Task to carry out => When you reach the line containing "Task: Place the" in the entries below, start writing out each line exactly, and stop after the line containing "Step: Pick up".

Data =>
========

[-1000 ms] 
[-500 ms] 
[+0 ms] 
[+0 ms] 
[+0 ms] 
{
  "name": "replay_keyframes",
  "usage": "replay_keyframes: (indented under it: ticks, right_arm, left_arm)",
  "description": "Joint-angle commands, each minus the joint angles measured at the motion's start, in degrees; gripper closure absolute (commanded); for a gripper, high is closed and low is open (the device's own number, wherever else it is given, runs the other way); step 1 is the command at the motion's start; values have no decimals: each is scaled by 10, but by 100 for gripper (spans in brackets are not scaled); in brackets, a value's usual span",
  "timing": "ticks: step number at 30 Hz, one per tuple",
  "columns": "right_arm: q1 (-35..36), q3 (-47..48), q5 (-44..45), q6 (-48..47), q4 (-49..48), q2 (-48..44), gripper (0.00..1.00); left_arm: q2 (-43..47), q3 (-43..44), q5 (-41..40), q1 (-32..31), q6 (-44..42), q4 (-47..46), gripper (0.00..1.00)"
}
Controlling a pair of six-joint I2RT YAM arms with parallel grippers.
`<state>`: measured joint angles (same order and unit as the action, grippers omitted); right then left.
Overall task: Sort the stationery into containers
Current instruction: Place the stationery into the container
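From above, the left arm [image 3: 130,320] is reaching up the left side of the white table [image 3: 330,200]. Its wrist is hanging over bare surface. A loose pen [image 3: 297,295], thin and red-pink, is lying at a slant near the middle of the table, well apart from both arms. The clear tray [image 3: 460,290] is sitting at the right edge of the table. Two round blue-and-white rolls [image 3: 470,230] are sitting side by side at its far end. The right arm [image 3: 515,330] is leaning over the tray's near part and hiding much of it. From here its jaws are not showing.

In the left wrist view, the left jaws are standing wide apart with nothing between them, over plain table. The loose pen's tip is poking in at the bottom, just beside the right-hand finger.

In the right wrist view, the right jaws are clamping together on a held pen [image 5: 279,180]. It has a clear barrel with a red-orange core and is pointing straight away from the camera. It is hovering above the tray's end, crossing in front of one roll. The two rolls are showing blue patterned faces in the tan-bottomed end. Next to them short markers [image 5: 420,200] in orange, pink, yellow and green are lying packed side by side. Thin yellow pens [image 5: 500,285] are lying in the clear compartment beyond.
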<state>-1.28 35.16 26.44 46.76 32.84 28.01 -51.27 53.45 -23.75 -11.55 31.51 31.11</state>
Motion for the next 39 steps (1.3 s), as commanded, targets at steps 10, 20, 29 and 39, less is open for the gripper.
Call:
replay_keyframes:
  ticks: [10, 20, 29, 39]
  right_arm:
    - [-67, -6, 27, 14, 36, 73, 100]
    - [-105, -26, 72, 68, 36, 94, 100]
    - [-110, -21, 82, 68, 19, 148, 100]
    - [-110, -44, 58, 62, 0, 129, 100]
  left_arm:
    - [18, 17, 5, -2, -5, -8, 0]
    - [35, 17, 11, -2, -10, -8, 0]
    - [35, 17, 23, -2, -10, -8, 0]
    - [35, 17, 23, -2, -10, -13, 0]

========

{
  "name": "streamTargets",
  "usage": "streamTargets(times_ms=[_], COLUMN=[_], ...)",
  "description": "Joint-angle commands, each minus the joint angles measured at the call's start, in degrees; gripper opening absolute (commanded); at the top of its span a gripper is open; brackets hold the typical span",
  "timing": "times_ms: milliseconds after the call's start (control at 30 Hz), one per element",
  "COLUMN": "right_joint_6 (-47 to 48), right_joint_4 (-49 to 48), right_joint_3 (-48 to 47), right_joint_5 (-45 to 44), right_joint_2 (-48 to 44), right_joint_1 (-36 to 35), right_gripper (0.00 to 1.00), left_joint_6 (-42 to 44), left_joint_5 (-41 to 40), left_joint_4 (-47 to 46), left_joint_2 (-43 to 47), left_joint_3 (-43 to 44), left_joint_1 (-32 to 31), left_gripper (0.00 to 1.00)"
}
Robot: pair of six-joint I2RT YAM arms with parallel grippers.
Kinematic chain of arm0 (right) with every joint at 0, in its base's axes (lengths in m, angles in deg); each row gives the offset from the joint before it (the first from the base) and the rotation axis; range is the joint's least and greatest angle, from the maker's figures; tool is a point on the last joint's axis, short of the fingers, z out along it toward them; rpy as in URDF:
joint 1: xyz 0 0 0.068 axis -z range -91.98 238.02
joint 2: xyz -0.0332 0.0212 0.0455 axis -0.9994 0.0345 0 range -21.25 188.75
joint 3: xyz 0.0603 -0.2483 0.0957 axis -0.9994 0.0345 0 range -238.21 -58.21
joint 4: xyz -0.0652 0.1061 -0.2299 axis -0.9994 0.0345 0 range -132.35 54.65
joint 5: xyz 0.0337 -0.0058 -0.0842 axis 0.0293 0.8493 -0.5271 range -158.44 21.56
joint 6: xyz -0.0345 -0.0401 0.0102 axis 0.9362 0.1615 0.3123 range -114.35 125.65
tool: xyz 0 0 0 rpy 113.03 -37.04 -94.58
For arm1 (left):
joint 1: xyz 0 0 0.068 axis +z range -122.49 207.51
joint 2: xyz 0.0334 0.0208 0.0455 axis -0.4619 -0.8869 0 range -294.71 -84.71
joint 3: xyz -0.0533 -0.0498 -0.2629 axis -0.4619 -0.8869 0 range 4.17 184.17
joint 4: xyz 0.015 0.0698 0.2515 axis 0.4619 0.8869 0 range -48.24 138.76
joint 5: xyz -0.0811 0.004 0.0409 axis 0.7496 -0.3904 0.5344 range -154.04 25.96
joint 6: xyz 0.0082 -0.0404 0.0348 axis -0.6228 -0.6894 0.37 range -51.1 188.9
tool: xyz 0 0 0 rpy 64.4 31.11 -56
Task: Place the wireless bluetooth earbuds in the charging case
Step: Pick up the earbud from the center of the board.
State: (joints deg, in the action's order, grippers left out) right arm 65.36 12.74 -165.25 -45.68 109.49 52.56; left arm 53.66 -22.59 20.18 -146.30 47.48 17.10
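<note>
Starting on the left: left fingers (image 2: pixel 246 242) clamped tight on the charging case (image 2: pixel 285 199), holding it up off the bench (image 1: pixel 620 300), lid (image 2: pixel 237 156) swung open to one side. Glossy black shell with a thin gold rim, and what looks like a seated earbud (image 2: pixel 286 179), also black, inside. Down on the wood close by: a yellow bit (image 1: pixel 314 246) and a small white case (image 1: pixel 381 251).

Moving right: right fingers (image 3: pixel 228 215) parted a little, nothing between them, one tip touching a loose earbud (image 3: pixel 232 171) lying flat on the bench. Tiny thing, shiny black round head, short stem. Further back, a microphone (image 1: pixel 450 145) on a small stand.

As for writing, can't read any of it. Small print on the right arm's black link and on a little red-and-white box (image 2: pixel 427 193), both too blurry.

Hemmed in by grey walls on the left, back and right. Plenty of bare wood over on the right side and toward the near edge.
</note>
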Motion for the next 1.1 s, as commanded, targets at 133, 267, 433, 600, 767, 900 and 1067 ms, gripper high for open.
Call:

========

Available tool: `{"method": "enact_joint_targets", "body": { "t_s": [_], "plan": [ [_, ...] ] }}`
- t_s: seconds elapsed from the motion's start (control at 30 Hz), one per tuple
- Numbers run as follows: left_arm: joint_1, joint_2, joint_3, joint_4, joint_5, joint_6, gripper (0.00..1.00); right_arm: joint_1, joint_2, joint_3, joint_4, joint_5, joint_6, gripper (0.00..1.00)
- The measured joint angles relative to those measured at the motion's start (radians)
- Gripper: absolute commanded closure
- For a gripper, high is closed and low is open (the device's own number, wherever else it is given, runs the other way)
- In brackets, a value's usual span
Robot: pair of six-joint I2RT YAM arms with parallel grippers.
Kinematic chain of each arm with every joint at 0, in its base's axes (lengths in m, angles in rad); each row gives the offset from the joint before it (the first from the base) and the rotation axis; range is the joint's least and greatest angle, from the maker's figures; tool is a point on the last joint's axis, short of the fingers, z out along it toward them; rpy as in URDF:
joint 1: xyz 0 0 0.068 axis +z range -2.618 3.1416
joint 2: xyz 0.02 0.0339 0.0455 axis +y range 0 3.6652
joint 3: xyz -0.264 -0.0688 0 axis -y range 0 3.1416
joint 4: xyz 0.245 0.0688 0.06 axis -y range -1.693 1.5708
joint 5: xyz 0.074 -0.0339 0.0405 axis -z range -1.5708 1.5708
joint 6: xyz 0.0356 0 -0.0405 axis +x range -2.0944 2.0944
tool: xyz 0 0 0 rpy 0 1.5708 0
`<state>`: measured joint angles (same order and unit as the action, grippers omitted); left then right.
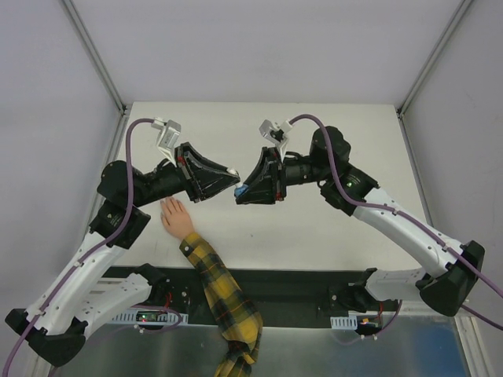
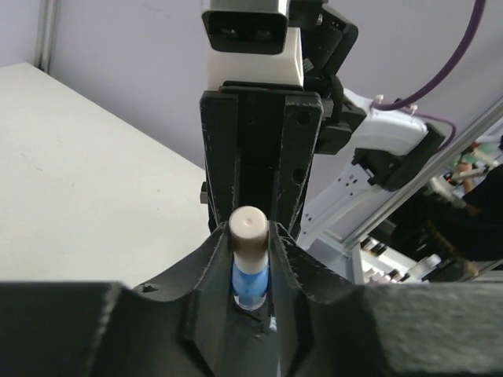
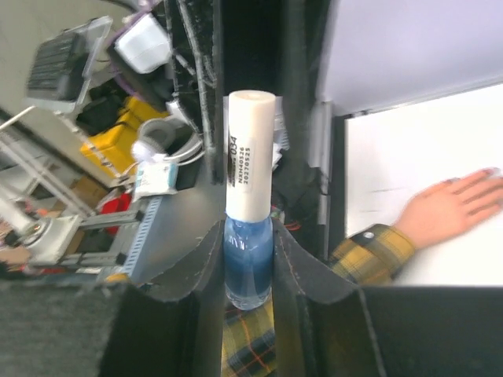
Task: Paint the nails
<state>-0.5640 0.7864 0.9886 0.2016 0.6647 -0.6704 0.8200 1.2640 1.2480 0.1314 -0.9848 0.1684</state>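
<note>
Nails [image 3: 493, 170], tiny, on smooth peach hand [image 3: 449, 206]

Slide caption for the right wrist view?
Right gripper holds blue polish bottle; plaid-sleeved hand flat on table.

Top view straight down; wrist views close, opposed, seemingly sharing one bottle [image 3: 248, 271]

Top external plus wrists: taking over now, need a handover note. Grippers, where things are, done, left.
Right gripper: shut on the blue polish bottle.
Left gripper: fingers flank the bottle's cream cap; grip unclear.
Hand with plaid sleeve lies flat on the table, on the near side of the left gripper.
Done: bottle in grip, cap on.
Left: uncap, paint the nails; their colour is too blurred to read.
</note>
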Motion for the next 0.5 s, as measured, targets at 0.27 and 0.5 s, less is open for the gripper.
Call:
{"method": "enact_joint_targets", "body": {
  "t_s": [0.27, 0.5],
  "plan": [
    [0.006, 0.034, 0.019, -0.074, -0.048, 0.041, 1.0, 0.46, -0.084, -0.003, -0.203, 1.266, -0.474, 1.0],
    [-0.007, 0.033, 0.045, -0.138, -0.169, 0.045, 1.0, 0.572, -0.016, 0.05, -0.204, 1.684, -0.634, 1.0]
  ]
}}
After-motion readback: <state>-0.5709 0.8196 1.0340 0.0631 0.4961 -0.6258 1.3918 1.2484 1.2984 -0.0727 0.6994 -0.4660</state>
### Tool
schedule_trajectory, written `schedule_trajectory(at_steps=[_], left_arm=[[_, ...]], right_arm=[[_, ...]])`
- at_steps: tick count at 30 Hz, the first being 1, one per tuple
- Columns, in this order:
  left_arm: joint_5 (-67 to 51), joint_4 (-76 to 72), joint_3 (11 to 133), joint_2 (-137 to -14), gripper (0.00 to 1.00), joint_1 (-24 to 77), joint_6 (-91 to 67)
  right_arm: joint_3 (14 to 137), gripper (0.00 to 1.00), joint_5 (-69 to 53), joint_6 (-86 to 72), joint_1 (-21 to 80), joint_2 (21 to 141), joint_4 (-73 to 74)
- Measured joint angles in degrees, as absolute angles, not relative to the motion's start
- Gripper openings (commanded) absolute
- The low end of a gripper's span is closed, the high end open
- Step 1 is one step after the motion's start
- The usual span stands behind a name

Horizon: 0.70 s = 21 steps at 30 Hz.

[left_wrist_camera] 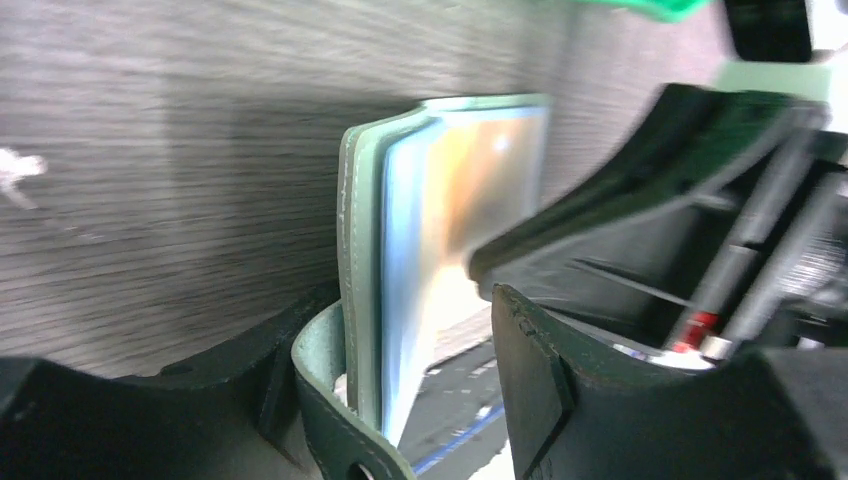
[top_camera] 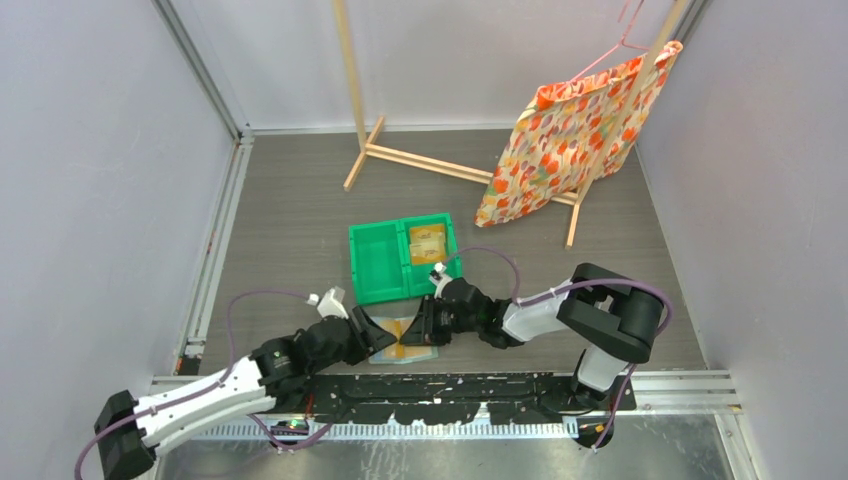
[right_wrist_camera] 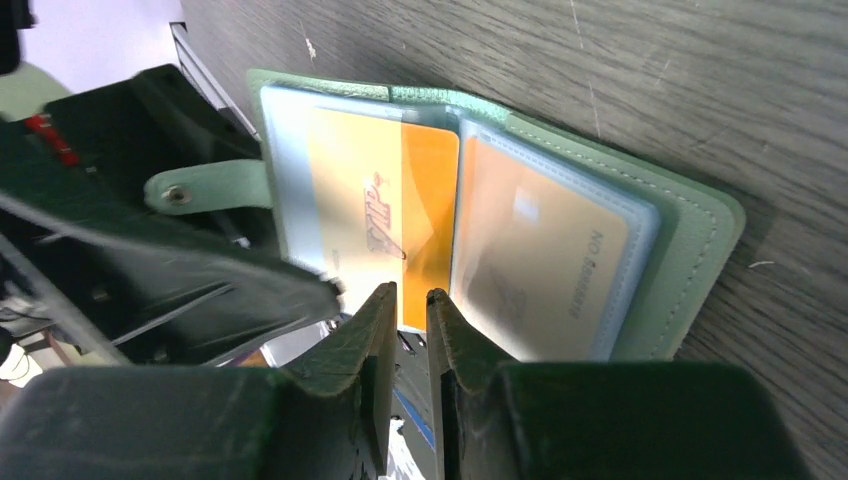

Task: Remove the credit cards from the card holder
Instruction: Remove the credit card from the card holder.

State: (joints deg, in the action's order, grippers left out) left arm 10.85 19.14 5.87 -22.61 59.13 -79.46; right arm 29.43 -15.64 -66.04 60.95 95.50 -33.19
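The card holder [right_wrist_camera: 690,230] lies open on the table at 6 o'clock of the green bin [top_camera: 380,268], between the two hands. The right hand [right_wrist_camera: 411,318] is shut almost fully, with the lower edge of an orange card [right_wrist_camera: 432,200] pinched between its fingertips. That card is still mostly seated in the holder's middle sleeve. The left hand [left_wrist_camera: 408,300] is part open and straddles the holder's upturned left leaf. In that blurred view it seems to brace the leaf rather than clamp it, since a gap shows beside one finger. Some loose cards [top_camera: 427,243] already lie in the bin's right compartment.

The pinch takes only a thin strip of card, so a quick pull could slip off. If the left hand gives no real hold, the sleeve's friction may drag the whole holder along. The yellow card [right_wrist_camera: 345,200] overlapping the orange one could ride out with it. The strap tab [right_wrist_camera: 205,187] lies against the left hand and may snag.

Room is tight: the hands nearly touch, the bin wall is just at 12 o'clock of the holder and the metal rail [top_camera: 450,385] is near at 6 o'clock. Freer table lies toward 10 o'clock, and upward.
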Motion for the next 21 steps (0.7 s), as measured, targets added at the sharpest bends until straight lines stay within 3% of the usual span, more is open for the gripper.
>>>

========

Exercise result =>
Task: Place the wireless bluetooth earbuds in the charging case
Step: Pick up the earbud from the center of the board.

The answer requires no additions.